Work to complete:
Repeat only these lines, exactly: the first line of the data, the line containing "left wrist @", and every line between them. Pictures stay out.

Dataset items
────────────────
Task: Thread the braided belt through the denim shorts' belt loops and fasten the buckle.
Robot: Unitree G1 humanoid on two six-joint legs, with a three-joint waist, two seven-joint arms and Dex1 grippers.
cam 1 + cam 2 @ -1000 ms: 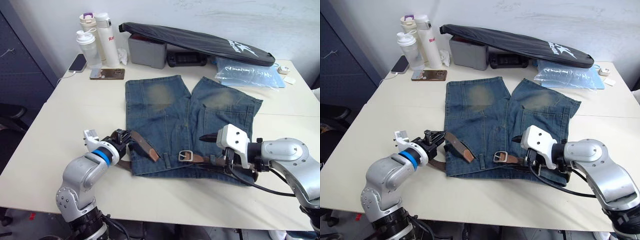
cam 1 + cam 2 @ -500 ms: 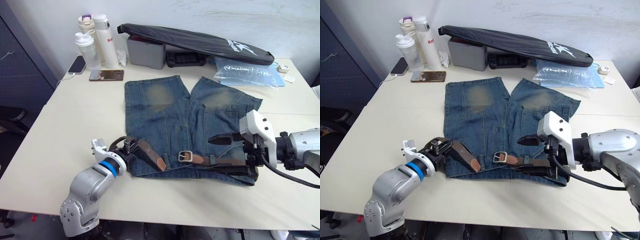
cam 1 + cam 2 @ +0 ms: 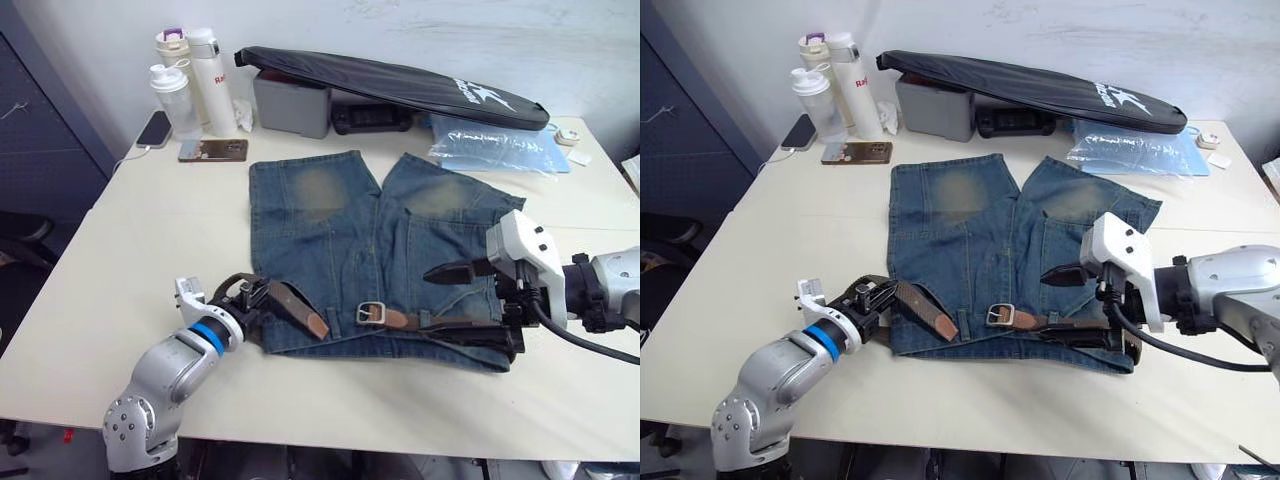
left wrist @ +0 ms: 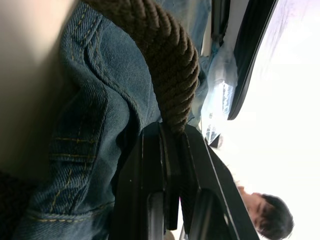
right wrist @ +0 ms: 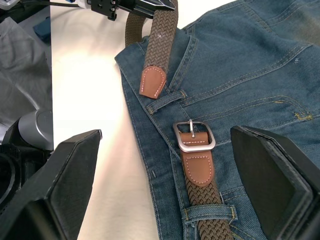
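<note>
Left gripper [image 3: 252, 297] clamps the braided belt [image 5: 158, 35]; right gripper [image 3: 1092, 305] gapes wide; you next feed the tip toward 3 o'clock, into the buckle [image 5: 194, 136].

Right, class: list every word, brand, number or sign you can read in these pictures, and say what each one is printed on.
White logo on the black bag, near its right end: a mark with lettering, too blurred to read.
Red lettering on the white bottle: starts "R", the rest hidden or too small to read.
The denim shorts, the braided belt and the buckle: no text seen.
</note>
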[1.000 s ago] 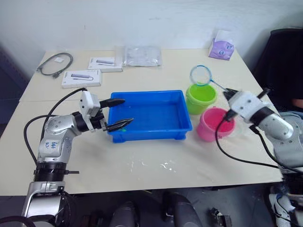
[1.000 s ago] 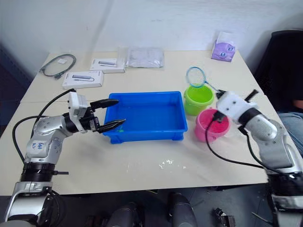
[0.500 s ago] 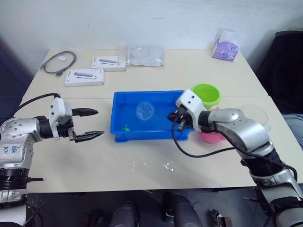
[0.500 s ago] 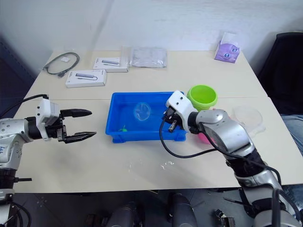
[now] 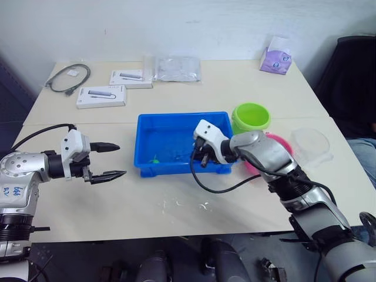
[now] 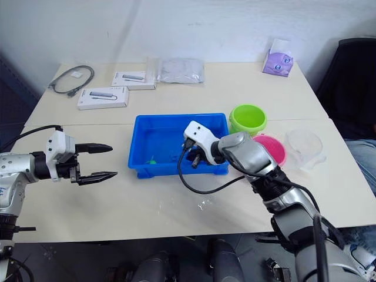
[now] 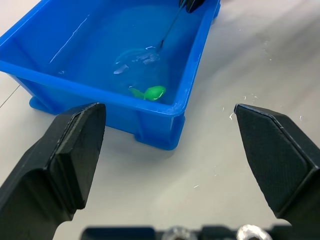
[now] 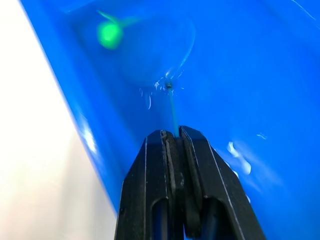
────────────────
Exercise response:
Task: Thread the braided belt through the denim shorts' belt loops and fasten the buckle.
Robot: Unitree G1 humanoid on two six-joint legs, with a three-joint waist, two seven-joint arms and Dex1 grippers.
cam 1 + cam 2 @ -1000 ms: 
cam 1 + cam 2 @ -500 ms: 
cam 1 + cam 2 @ +0 ms: 
left wrist @ +0 ms: 

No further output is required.